== What to do ==
Repeat the listing in full, exactly as it stands.

== Material for the task ==
=======
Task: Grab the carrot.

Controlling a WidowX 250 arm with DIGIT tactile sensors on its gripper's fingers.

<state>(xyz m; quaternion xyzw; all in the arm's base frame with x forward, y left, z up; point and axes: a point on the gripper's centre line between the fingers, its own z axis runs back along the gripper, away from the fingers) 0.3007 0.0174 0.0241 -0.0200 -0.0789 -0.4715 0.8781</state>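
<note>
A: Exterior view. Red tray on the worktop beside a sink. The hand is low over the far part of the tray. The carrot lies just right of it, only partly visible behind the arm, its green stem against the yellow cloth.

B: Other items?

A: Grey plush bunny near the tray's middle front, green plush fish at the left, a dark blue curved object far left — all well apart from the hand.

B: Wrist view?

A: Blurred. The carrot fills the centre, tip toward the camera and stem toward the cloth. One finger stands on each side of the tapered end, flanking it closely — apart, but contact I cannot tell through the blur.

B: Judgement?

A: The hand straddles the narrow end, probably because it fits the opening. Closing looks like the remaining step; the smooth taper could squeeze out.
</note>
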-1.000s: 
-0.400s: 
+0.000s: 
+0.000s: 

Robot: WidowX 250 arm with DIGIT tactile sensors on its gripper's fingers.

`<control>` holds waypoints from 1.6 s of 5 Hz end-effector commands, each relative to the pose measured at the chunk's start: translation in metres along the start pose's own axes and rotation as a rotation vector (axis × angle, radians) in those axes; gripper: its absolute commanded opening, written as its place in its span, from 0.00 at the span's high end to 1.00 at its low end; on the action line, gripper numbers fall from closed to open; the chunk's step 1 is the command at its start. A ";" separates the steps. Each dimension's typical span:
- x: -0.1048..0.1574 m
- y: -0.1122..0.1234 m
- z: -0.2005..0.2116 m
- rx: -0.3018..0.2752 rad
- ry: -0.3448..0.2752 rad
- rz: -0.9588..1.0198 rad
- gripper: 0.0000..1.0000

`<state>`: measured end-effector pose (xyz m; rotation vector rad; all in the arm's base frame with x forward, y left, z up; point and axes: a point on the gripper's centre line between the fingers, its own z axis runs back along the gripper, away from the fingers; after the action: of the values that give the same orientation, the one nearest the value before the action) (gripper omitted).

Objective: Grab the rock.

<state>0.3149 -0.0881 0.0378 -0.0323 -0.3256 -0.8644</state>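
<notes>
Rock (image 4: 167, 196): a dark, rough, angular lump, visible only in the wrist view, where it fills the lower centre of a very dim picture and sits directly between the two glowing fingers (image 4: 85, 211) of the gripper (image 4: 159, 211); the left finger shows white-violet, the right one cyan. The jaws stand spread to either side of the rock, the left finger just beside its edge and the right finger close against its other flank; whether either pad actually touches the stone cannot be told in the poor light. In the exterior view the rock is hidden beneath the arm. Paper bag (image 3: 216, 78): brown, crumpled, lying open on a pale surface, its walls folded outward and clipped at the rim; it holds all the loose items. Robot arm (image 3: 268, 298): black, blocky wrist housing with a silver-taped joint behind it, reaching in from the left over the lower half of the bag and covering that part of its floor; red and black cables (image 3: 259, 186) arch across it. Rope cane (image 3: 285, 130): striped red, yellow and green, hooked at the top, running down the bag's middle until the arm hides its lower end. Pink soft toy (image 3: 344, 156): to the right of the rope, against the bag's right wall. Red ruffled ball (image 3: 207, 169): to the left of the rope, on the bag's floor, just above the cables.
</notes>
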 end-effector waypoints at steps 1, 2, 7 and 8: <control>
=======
== Expected answer ==
Task: Grab the carrot.

Controlling a WidowX 250 arm with DIGIT tactile sensors on its gripper's fingers.

<state>(xyz m; quaternion xyzw; all in the arm's base frame with x forward, y left, z up; point and axes: a point on the gripper's centre line between the fingers, its own z axis runs back along the gripper, away from the fingers) 0.3007 0.0174 0.0241 -0.0200 -0.0789 -0.4715 0.8781</state>
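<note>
A: Exterior view. Red tray on the worktop beside a sink. The hand is low over the far part of the tray. The carrot lies just right of it, only partly visible behind the arm, its green stem against the yellow cloth.

B: Other items?

A: Grey plush bunny near the tray's middle front, green plush fish at the left, a dark blue curved object far left — all well apart from the hand.

B: Wrist view?

A: Blurred. The carrot fills the centre, tip toward the camera and stem toward the cloth. One finger stands on each side of the tapered end, flanking it closely — apart, but contact I cannot tell through the blur.

B: Judgement?

A: The hand straddles the narrow end, probably because it fits the opening. Closing looks like the remaining step; the smooth taper could squeeze out.
</note>
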-1.000s: 
-0.400s: 
+0.000s: 
+0.000s: 

Robot: WidowX 250 arm with DIGIT tactile sensors on its gripper's fingers.

`<control>` holds waypoints from 1.6 s of 5 Hz end-effector commands, each relative to the pose measured at the chunk's start: translation in metres along the start pose's own axes and rotation as a rotation vector (axis × angle, radians) in those axes; gripper: its absolute commanded opening, written as its place in its span, from 0.00 at the span's high end to 1.00 at its low end; on the action line, gripper numbers fall from closed to open; the chunk's step 1 is the command at its start. A ";" separates the steps. Each dimension's typical span:
- x: -0.1048..0.1574 m
- y: -0.1122..0.1234 m
- z: -0.2005..0.2116 m
- rx: -0.3018..0.2752 rad
- ry: -0.3448..0.2752 rad
- rz: -0.9588..1.0198 rad
- gripper: 0.0000..1.0000

`<state>`: measured end-effector pose (xyz m; rotation vector rad; all in the arm's base frame with x forward, y left, z up; point and axes: a point on the gripper's centre line between the fingers, its own z axis runs back along the gripper, away from the fingers; after the action: of the values that give the same orientation, the one nearest the value before the action) (gripper omitted).

Objective: Grab the rock.

<state>0.3149 -0.0881 0.0378 -0.0323 -0.3256 -0.8644</state>
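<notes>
Rock (image 4: 167, 196): a dark, rough, angular lump, visible only in the wrist view, where it fills the lower centre of a very dim picture and sits directly between the two glowing fingers (image 4: 85, 211) of the gripper (image 4: 159, 211); the left finger shows white-violet, the right one cyan. The jaws stand spread to either side of the rock, the left finger just beside its edge and the right finger close against its other flank; whether either pad actually touches the stone cannot be told in the poor light. In the exterior view the rock is hidden beneath the arm. Paper bag (image 3: 216, 78): brown, crumpled, lying open on a pale surface, its walls folded outward and clipped at the rim; it holds all the loose items. Robot arm (image 3: 268, 298): black, blocky wrist housing with a silver-taped joint behind it, reaching in from the left over the lower half of the bag and covering that part of its floor; red and black cables (image 3: 259, 186) arch across it. Rope cane (image 3: 285, 130): striped red, yellow and green, hooked at the top, running down the bag's middle until the arm hides its lower end. Pink soft toy (image 3: 344, 156): to the right of the rope, against the bag's right wall. Red ruffled ball (image 3: 207, 169): to the left of the rope, on the bag's floor, just above the cables.
</notes>
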 end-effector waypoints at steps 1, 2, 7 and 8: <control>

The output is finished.